A History of the French Legation in Texas by Kenneth Hafertepe
- why didn’t I take the tollway so I wouldn’t be stuck in traffic?
- what is The French Legation, pointed towards by sign tempting one in the direction opposite 6th Street?
A History of the French Legation in Texas by Kenneth Hafertepe answers at least the second question, describing “the oldest remaining structure in Austin”, starting with the building of the Legation in 1840 and 1841, when Austin was a year old. This is the 4th book in TSHA’s (Texas State Historical Association) Fred Rider Cotten Popular History Series (list of the series here). Early in the book, he explains what a Legation is:
Today all nations send ambassadors to each other and set up embassies, but in the nineteenth century, only the great powers sent and received ambassadors. In dealing with lesser states a great power like France would send and receive a minister, who operate a legation. Fledgling states – like Texas – were entitled to a legation, but without a minister. Instead, an officer of lower rank was left in charge – a charge d’affaires.

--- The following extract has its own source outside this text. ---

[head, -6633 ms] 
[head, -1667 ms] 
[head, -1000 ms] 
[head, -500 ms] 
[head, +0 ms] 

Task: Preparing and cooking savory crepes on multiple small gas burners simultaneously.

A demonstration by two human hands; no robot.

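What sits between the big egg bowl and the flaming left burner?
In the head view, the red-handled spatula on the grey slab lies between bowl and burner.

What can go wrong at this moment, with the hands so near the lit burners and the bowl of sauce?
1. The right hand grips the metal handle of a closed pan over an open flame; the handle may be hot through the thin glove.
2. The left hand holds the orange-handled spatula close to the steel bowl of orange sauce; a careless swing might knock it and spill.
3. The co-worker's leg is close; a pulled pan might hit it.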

The first chapter describes this first “charge d’affaires”, a Frenchman with the mouthful of a name: Jean Pierre Isadore Alphonse Dubois de Saligny. Dubois de Saligny appears to spend as much time in New Orleans and Houston as he does in Austin, complaining about the accommodations, getting involved in the so-called “pig wars”, holding lavish dinners and ultimately starting construction of the building know as the French Legation.
The second chapter reviews the construction of the house, as it changes hands from Dubois de Saligny (who buys the property for the house from Anson Jones in September 1840) to Father Jean Marie Odin in December of that same year, to Mosley Baker (a hero of the Texas Revolution) in October 1847 to Dr. Joseph Robertson in May 1848.
The third chapter describes the years that the Robertsons (described as Austin pioneers) owned the home. The Robertsons and their descendants live in this home for nearly a century, until the death of Sarah Robertson in May 1940.
Chapter four reviews the restoration of the house. The Daughters of the Republic of Texas (DRT) acquired the house in the 1940s, and spent several decades restoring the house. The last chapter reviews some of the original and restored contents which are in the house today.
Like all of the Fred Rider books, this book is extensively footnoted with over 75 footnotes (a lot for a 48 page paperback) and excellent historical images.